Platillo fuerte (main course): Mole poblano de guajolote or pato en mole verde de pepita or carne asada a la tampiqueña

Frijoles (beans): de olla o refritos

Postre (dessert): chongos or flan or ate de guayaba con queso

Café (coffee): Café de olla-or you may need a calming té de manzanilla, a great divestive that calms the stomach.

*All recipes will be in my cooking book coming soon!

One old kitchen!


Never Have I eaten such glorious Mexican food as I have in my grandmother’s home, and with good reason. I know no one with her dedication to the pursuit of great Mexican cooking. (If her enthusiasm were not beautiful, it would border on mania.) She introduced me to and taught me to make what I consider one of the greatest drinks (is it a cocktail? I’ve never been able to decide) in the world, sangrita (not sangria). It is made with sour orange and the juice of pomegranates. Drunk, of course, with tequila. But beyond that…her food!! Is there anything to equal her pork in chili sauce, or squash in cream, or tamales fixed in any of a dozen fashions. No wonder her kitchen used to smell better than most kitchens! One of the intriguing things about her cooking was her talent at improvisation. “These tamales” she said “are Veracruzana style, with pork and chilies and wrapped in a softer masa. I didn’t find any herbs they use in Veracruz, so I used an avocado leaf. It tastes very much like it!”. I’ve tasted some good dishes around Latin America but nowhere have I seen such variety as in Mexico. This made me wonder more and more about the coincidences of history and topography that brought about such combination of cultures to produce such fascinating cuisines-for in Mexico it can hardly be called ONE cuisine. Far too many people know Mexican food as a “mixed plate”: a crisp taco filled with ground meat heavily flavored with an all-purpose chili powder-a few fried beans and something else that looks and tastes like all the rest. Where is the wonderful play of texture, color, and flavor that makes up an authenthic, well-cooked Mexican meal? It has been said that the Chinese cuisine is based upon four thousand recipes and the Mexican on two thousand delicious recipes full with life, energy and color like its country!

Friday, July 23, 2010

The best lessons are delivered in the Kitchen.


In food and in life, its never too late to start over. It has taken me a series of encounters with female cooks to reteach me the life lessons I had forgotten-and many I never would've learned in the first place. I felt overwhelmed by the world, and my solution was a constant quest to fit into it somehow...Then, I started cooking.
My first job was cooking in one of my favorite restaurants in town, during my first week in the job I was still struggling learning the recipes and getting service out on time haha I was a mess! One day Suki appeared out of nowhere and slipped a spoon full of warm roasted tomato soup in my mouth. the moment it took to pass the spoon from her pot to my mouth, we bonded.
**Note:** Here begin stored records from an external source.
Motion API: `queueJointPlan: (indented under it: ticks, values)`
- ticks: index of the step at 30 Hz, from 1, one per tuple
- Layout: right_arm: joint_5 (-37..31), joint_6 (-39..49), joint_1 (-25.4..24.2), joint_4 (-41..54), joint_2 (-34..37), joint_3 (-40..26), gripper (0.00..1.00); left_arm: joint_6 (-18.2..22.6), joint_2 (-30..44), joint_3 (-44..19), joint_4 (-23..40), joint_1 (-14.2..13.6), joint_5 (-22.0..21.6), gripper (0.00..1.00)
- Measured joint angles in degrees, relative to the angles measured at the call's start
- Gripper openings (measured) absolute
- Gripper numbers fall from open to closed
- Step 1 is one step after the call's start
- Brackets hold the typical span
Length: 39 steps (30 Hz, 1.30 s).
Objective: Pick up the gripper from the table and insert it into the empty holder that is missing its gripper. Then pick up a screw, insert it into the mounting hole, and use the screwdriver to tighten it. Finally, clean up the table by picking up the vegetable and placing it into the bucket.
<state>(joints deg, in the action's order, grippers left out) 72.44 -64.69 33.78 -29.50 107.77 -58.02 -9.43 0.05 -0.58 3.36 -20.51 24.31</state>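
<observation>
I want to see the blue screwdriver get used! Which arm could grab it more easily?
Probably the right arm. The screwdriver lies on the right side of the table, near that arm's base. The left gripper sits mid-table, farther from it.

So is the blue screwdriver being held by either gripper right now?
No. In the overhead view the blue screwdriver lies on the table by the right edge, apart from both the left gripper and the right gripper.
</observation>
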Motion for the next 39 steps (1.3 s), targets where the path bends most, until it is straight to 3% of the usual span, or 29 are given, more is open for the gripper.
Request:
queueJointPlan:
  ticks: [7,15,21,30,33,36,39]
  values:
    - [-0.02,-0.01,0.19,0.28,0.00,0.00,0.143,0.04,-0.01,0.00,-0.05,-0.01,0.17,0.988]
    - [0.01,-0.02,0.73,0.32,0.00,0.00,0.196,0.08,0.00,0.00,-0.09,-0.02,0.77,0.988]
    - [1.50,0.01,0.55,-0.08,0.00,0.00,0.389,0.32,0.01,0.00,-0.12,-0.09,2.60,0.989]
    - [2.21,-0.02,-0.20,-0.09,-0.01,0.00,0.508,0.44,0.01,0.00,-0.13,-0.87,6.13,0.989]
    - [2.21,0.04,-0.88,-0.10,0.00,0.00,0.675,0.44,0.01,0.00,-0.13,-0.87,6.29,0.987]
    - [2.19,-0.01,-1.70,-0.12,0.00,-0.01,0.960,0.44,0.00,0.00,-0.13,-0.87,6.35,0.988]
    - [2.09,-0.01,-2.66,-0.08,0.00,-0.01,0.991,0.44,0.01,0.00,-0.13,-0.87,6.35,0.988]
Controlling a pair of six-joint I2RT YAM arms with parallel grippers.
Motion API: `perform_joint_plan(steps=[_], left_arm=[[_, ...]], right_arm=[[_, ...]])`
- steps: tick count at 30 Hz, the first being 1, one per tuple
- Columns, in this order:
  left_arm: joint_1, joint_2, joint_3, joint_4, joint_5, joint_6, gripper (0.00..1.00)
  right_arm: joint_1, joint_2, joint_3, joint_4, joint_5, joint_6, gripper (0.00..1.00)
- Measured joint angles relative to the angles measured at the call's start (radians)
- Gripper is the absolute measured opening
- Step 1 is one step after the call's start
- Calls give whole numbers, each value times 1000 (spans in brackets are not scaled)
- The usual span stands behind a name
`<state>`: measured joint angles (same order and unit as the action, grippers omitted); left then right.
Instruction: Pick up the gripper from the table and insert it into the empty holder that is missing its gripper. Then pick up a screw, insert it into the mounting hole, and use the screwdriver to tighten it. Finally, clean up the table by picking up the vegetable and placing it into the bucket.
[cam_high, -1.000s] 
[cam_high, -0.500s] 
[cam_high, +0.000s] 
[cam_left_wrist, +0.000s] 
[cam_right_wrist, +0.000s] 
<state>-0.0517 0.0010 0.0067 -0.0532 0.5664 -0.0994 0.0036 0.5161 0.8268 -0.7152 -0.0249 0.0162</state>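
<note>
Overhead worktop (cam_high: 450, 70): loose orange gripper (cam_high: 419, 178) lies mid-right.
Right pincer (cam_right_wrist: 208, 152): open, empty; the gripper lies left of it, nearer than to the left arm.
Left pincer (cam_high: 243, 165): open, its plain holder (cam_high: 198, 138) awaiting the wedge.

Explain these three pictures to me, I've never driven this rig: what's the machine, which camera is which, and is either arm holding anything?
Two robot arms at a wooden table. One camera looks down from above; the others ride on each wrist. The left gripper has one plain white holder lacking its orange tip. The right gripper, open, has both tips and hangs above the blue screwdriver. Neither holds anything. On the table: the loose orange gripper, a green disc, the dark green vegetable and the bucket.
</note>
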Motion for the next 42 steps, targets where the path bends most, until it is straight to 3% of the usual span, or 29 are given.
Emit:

Two strangers became friends. We were woman who were willing to stop whatever we were doing and have something good to eat. "Giving someone a taste of something delicious at exactly the right moment is a fail-safe way to start a good relationship."-Kim S.
I have made it this far in life only because people took the time to teach me those kinds of lessons. And the best ones have been delivered in the kitchen!!